Federico Fellini: His Life and Work
- Author: Tullio Kezich
- Original title: Federico. Fellini, la vita e i film
- Translator: Minna Proctor with Viviana Mazza
- Language: Italian
- Subject: Federico Fellini
- Genre: biography
- Publisher: Camunia (1987); Feltrinelli (2002); ;
- Publication date: 1987, 2002
- Publication place: Italy
- Published in English: 2006
- Pages: 424 (2002)
- ISBN: 9788807490200

= Federico Fellini: His Life and Work =

1987 book by Tullio Kezich

Federico Fellini: His Life and Work (Federico. Fellini, la vita e i film) is a biography about the Italian filmmaker Federico Fellini, written by the critic Tullio Kezich. The first version of the book was published in 1987 as Fellini.
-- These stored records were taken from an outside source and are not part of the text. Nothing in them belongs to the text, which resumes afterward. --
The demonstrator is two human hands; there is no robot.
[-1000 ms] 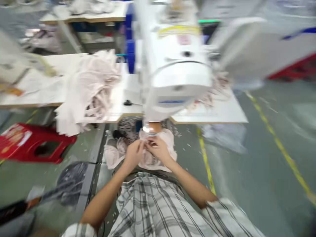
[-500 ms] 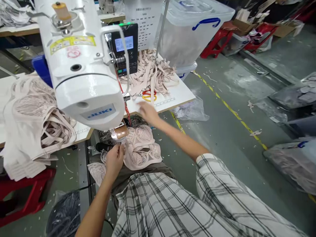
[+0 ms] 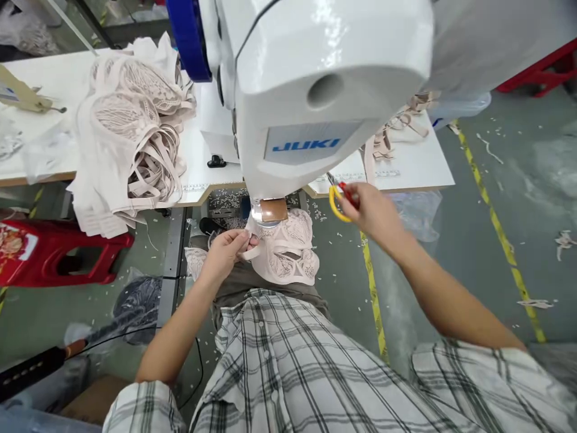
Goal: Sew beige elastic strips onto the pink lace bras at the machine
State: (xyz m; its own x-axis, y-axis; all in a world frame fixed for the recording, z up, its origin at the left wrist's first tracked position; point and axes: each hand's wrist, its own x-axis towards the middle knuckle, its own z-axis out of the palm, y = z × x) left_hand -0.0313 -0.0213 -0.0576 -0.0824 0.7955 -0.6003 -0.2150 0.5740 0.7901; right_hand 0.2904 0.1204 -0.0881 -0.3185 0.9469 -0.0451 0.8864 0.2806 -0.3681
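Bright light; white glare on the sewing machine (image 3: 288,102); slight blur on the right hand (image 3: 373,209)

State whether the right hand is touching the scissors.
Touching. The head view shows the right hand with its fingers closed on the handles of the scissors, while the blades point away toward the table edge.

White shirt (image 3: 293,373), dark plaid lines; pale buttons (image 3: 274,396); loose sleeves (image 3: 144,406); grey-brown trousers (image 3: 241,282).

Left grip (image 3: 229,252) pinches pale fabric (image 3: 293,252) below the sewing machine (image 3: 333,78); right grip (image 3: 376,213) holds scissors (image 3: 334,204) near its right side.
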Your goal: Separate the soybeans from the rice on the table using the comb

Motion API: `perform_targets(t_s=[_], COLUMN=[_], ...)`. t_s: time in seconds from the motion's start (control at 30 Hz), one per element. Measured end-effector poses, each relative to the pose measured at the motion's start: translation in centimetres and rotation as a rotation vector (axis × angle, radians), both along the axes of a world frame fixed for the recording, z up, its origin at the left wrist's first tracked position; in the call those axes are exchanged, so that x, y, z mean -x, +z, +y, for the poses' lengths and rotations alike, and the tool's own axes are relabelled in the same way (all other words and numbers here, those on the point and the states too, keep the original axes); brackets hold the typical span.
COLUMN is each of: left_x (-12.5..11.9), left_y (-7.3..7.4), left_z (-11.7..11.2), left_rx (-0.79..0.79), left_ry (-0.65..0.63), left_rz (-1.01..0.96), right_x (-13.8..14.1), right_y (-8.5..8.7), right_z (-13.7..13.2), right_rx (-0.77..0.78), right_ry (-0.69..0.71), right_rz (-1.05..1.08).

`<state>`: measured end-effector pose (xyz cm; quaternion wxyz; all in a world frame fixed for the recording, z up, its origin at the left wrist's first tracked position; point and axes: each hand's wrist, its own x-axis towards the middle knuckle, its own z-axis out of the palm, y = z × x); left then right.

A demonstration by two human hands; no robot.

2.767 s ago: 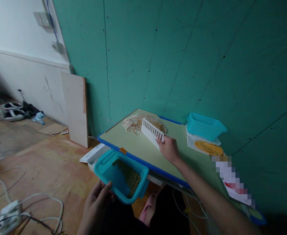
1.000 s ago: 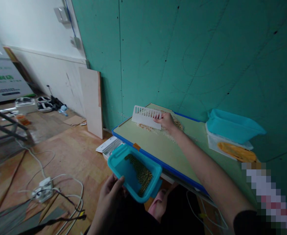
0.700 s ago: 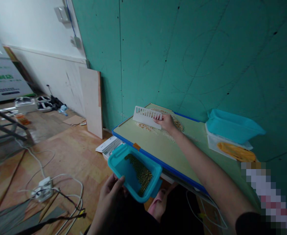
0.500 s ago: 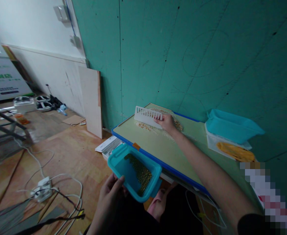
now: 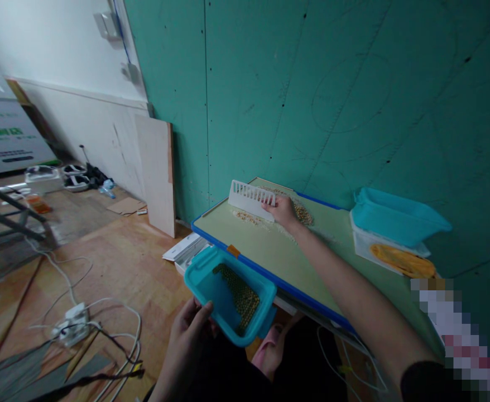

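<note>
My left hand (image 5: 192,321) grips the near rim of a turquoise plastic basin (image 5: 201,290), thumb over the edge. Small green beans (image 5: 240,296) lie in it, heaped toward its right side. The basin is below the front edge of a pale green table (image 5: 270,251) with a blue border. Over the tabletop, my right hand (image 5: 282,211) is closed on the right end of a white slotted plastic divider (image 5: 249,201), which stands on its long edge. Pale beans or grains (image 5: 247,216) are scattered in front of the divider, and more grains (image 5: 303,213) lie behind and beside my hand.
At the table's right end sit a second turquoise basin (image 5: 399,215), a white tray (image 5: 364,243) and an orange-yellow item (image 5: 402,261). A green wall (image 5: 249,100) rises behind. On the floor at left are a power strip (image 5: 73,324) and loose cables.
My right hand and the white divider have shifted very slightly left. My left hand and the basin stay where they were.
</note>
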<state>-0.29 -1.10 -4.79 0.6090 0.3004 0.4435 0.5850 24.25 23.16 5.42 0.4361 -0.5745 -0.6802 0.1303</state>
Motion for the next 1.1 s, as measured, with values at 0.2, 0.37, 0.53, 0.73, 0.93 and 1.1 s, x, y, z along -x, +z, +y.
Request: perform_targets(t_s=[0.2, 0.37, 0.53, 0.73, 0.93, 1.1], left_x=[-0.1, 0.0, 0.0, -0.1, 0.0, 0.1], left_y=[0.2, 0.3, -0.1, 0.0, -0.2, -0.3], left_z=[-0.1, -0.1, 0.0, 0.0, 0.0, 0.0], left_rx=[0.001, -0.006, -0.002, 0.001, -0.009, -0.008], left_ry=[0.003, -0.017, -0.011, 0.009, 0.005, -0.010], left_rz=[-0.029, -0.029, -0.038, -0.032, -0.019, -0.032], right_x=[0.6, 0.4, 0.4, 1.2, 0.5, -0.4], right_y=[0.1, 0.2, 0.3, 0.6, 0.4, 0.0], right_z=[-0.6, -0.1, -0.2, -0.8, 0.2, 0.6], right_rx=[0.033, 0.021, 0.013, 0.009, 0.016, -0.001], right_ry=[0.021, -0.026, -0.050, -0.053, -0.003, 0.066], right_rz=[0.013, -0.040, -0.054, -0.054, -0.026, 0.043])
A revised and expanded version was published in Italian in 2002 and English in 2006.

==Summary==
Kezich, a film critic for Corriere della sera who had known Fellini since 1952, covers Fellini's personal life and work in cinema. He identifies a consistent sympathy for underdogs and traces a trajectory from an early interest in nostalgia and folklore to a mature, although eccentric, confrontation with modern life. The book covers Fellini's personal and professional relationships with collaborators such as his actress wife Giulietta Masina, the composer Nino Rota, the cinematographer Giuseppe Rotunno, the producer Dino De Laurentiis and the actor Marcello Mastroianni.